I also don’t hold any ill will for either party. For FFG to benefit from MajorJuggler’s Maths, he would deserve to be paid and credited. For MajorJuggler’s Maths to be worth paying for, it would have to improve profits for FFG. For better or worse, FFG’s business model doesn’t require a perfect game to make profits. As long as it’s good enough on day one, the Star Wars IP is strong enough to sell it self. Then they can go back and fix the game later. In 1.0 that meant selling us “Fix Expansions” which we all loved and threw money at.

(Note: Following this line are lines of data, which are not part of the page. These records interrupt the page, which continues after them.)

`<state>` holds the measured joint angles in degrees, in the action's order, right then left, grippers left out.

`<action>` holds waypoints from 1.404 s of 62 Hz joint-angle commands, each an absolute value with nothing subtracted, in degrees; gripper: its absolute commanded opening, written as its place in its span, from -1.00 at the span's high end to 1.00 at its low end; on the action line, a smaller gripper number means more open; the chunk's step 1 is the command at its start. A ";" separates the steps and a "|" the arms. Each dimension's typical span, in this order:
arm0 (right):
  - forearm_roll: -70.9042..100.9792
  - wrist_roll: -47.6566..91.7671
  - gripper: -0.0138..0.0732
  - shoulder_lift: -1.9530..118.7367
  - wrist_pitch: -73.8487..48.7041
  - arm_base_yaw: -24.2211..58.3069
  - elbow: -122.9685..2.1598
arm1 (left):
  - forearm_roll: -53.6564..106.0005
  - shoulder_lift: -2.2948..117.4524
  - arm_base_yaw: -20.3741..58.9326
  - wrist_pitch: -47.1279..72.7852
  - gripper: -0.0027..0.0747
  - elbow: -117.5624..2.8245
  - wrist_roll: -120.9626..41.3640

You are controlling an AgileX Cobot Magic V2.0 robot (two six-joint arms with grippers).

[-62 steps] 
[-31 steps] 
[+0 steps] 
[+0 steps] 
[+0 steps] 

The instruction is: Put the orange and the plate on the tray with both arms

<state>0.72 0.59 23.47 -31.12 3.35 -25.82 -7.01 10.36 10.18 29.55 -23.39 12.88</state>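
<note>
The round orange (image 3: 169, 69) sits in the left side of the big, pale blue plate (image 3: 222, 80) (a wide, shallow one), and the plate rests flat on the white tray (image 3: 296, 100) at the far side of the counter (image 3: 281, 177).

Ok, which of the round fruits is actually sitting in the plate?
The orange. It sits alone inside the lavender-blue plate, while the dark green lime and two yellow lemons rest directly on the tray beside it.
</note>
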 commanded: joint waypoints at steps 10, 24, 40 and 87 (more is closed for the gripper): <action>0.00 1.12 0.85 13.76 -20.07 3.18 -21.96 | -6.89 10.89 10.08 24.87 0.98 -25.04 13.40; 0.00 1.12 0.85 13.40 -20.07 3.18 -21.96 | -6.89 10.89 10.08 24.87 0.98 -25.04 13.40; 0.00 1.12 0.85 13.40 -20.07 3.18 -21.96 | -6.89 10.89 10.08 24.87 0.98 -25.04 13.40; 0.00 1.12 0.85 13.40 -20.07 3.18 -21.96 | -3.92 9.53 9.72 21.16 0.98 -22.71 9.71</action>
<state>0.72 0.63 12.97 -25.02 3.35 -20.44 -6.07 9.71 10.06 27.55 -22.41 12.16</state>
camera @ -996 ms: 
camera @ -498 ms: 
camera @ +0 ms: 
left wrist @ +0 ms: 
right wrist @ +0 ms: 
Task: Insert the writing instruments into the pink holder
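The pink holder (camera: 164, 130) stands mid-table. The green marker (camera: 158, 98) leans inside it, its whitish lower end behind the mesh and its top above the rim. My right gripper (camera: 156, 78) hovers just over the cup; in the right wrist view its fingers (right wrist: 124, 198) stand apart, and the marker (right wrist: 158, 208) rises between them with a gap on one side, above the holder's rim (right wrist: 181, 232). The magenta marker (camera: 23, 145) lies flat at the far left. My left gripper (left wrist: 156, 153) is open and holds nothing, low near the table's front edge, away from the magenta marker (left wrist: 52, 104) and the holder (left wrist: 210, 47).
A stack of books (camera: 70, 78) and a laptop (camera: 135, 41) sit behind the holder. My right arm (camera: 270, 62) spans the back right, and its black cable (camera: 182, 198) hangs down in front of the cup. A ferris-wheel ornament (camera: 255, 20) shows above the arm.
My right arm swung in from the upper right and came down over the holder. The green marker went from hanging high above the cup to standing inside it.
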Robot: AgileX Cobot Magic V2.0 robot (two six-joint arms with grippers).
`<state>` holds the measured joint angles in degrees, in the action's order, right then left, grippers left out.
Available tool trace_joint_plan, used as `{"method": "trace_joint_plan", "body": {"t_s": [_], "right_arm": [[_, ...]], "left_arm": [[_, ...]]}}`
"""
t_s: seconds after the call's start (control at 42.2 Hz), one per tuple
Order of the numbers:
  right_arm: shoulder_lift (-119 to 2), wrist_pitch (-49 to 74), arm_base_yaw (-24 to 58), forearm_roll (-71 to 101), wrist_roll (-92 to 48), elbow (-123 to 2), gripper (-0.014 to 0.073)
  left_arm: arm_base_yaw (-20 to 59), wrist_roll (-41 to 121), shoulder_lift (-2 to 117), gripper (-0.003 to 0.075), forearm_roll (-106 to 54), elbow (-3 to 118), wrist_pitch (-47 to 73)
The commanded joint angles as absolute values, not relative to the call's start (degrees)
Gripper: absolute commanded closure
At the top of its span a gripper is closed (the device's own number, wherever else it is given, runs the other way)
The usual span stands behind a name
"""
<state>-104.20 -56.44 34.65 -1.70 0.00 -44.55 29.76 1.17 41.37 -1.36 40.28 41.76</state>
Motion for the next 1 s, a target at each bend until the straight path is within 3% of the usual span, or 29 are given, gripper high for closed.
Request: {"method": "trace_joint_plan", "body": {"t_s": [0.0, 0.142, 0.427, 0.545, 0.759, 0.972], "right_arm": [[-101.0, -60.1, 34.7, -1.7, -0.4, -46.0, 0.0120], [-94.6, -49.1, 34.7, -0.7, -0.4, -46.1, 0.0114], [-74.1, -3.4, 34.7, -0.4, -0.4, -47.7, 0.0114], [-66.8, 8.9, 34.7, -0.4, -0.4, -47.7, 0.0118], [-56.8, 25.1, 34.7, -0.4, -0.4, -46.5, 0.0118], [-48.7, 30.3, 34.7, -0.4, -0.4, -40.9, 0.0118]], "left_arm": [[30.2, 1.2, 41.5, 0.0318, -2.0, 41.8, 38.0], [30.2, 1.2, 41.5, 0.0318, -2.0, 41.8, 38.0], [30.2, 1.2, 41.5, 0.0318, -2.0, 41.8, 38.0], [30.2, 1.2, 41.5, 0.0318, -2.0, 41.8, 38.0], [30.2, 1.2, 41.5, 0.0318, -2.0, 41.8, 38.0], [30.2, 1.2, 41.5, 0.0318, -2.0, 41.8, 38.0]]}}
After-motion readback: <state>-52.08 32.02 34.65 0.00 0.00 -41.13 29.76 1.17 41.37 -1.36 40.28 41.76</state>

If anything, MathWing would have been much more valuable for the community at the beginning of 1.0. If they had been able to Math the correct point costs to print on the cards to begin with, 2.0 would have been much longer coming. As it is, in 2.0 if something is inappropriately priced, they can bracket the price each quarter until it’s right. They don’t need Maths for that, just enough feedback.

MajorJuggler’s Maths won’t save them money in any significant way, even cutting back the balancing cycle by a couple iterations doesn’t change the bottom line. The Devs doing the balance changes will be working anyway, the Maths would just let them faf about on more podcasts. They can only develop at the pace of production.

Would MathWing 2.0 make a better product for the tournament going consumer? Yes, it would. Would that better product incentivize the tournament going consumer to buy more? I doubt it, I can only play 200 points at a time at a tournament, and I already have more than enough plastic for that.

I have no doubt someone as smart as MajorJuggler can find a way to turn his Maths in to money. It will however be a loss to X-Wing community.